Each record that follows is to be reproduced character for character, pictures excepted.

Stored entries:
************

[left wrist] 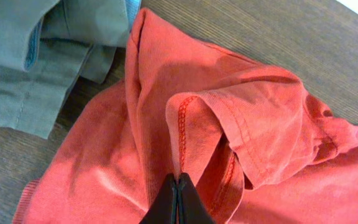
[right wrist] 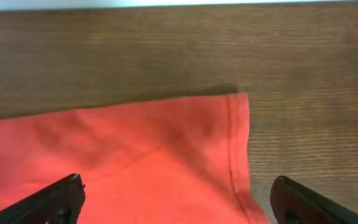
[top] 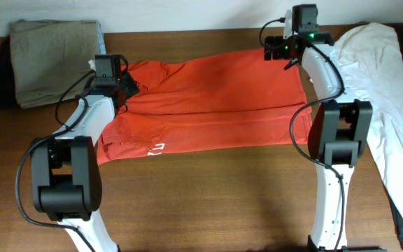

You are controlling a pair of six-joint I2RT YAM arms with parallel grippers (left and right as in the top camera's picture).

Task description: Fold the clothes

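My left gripper pinched a fold of the shirt; my right gripper hung wide open above its hem.

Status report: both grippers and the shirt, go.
Left gripper shut on T-shirt sleeve fabric. Right gripper open over the hem corner. Khaki garments crowd the left end; white cloth lies right.

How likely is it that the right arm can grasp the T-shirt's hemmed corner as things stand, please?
Probably yes: the right gripper is open and poised astride the corner of the T-shirt, which lies flat on the table with nothing covering it.
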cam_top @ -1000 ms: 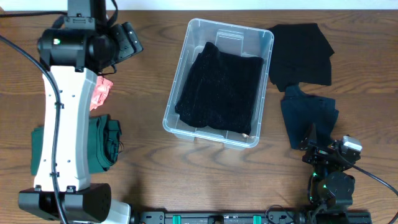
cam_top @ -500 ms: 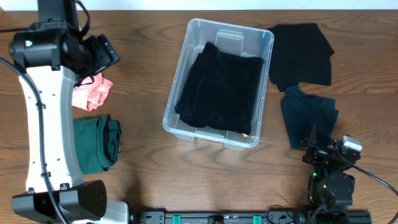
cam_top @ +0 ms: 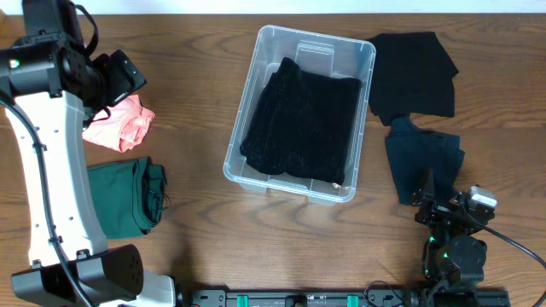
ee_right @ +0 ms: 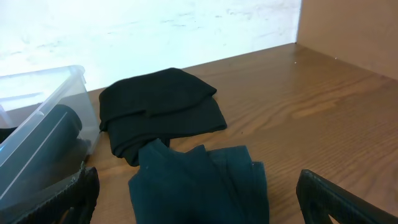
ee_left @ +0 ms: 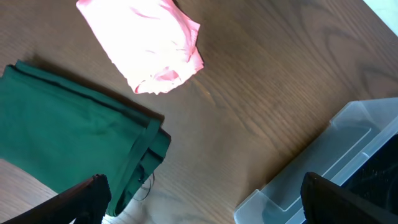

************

— OUTPUT BELOW —
[left wrist] 
[right wrist] 
[top] 

You are controlling a pair of six-joint I2RT YAM arms with parallel grippers (left and right as in the top camera's picture).

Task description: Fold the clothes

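My left gripper pinched a fold of the shirt; my right gripper hung wide open above its hem.

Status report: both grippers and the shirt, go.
Left gripper shut on T-shirt sleeve fabric. Right gripper open over the hem corner. Khaki garments crowd the left end; white cloth lies right.

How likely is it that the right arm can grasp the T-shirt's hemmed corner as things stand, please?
Probably yes: the right gripper is open and poised astride the corner of the T-shirt, which lies flat on the table with nothing covering it.
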cam_top @ -1000 ms: 
cam_top @ -500 ms: 
cam_top @ +0 ms: 
ee_right @ +0 ms: 
ee_left @ +0 ms: 

What the exercise required is now complete.